Lots of good information in TandemGeeks's post. The head tube angle calculation is very useful. I think however that he may be overstating the builders design care and expertise when building tandems with carbon forks. Using CoMotion (a fine company) as an example, when they built tandems with steel forks they used a 73 degree head tube angle and a 50mm rake fork. When using carbon forks, Alpha Q, Woundup Composites, or now Enve they still use the 73 degree head tube angle. Some of these forks have different rakes. It appears to me that many tandem builders like the 73 degree head tube angle regardless of the fork used. This is not a terrible thing and I suspect that there are production reasons for taking this approach. It appears many builders don't sweat a few degrees of fork rake on there production non-custom geometry frames with carbon forks.

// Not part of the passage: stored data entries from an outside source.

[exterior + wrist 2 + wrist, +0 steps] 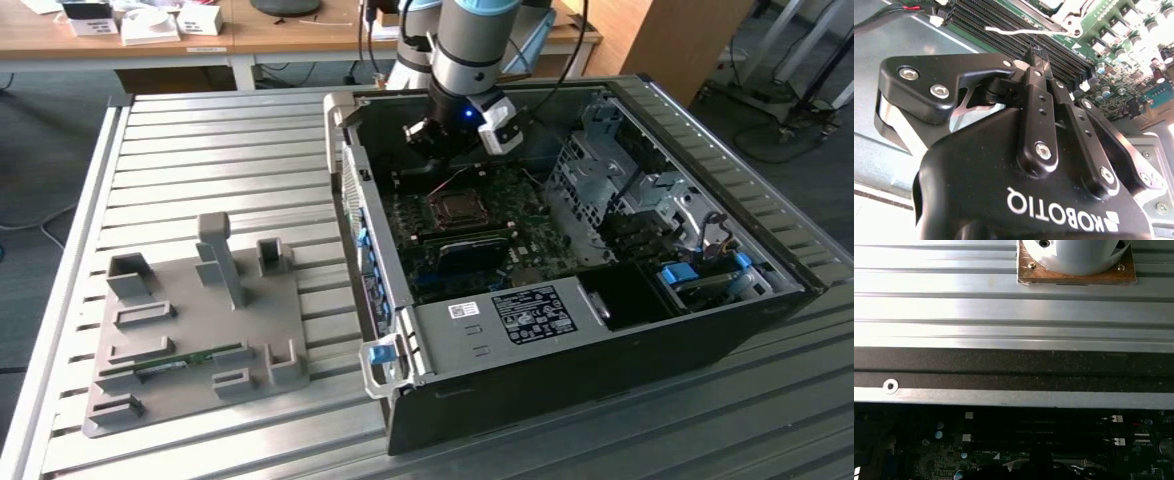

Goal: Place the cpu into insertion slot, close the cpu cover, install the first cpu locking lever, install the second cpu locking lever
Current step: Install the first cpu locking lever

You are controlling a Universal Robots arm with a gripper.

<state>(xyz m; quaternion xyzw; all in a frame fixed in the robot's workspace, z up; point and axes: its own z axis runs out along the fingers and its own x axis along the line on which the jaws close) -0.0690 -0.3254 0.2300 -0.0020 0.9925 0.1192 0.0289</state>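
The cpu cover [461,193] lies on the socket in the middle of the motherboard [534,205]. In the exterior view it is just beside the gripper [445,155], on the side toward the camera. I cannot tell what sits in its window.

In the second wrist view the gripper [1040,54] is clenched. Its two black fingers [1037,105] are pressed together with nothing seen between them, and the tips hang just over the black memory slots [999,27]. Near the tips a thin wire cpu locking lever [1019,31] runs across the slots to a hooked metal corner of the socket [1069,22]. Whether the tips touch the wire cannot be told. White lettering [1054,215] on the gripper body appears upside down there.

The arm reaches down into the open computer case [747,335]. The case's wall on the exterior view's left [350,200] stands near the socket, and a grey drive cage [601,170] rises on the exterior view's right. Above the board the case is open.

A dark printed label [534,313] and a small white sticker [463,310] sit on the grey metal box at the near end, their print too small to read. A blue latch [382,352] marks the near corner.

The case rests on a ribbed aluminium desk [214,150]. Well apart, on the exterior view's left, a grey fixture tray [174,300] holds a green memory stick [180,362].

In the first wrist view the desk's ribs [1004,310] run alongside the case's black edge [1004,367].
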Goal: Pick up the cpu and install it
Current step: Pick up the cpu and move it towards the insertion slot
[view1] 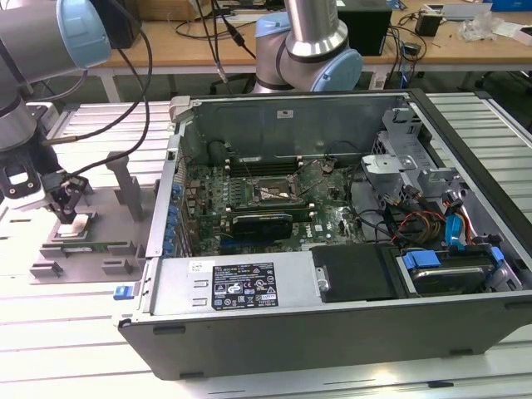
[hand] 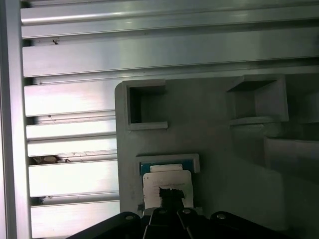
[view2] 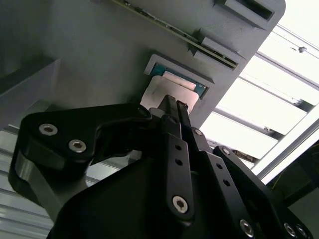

Originally Posted by TandemGeek
One exception for good or bad is Santana which believes in 55mm rake and 1.25 steering tube forks. They sources their own carbon forks and specify 55mm on the carbon ones to match the 55mm on the steel ones that they make in house.
Actually, if you ask Co-Motion I suspect they'll tell you they specify the shorter rake forks because they have found that performance-minded customers prefer having steering trail that's even longer than what's yielded by their 50° rake fork-equipped tandems.
Originally Posted by waynesulak
Bear in mind, as an OEM they have their own house-branded composite forks -- the tandem Elite models in both caliper & disc versions -- and they have geometry & dimensions that are very similar to the ENVE fork. However, before they developed their own forks and before they used the True Temper Alpha Q X2 forks, they partnered with Wound-Up to develop a tandem-specific composite fork. It was spec'd with a 387mm fork leg-to-crown length, a little shorter than their normal steel fork spec at that time and 47mm of rake. Since then they've reduced the rake to 45mm.
But, getting back to the 367mm - 374mm length forks like the ENVE, Alpha Q and Co-Motion's Elite, the "race" tandems they spec' those forks on are designed around the shorter length fork -- which is also true of Calfee, etc. -- relative to bottom bracket height, etc., but maintain the 73° head angle to get the designed steering trail & handling characteristics they want for those tandems.
It's not accidental design, it's all very intentional.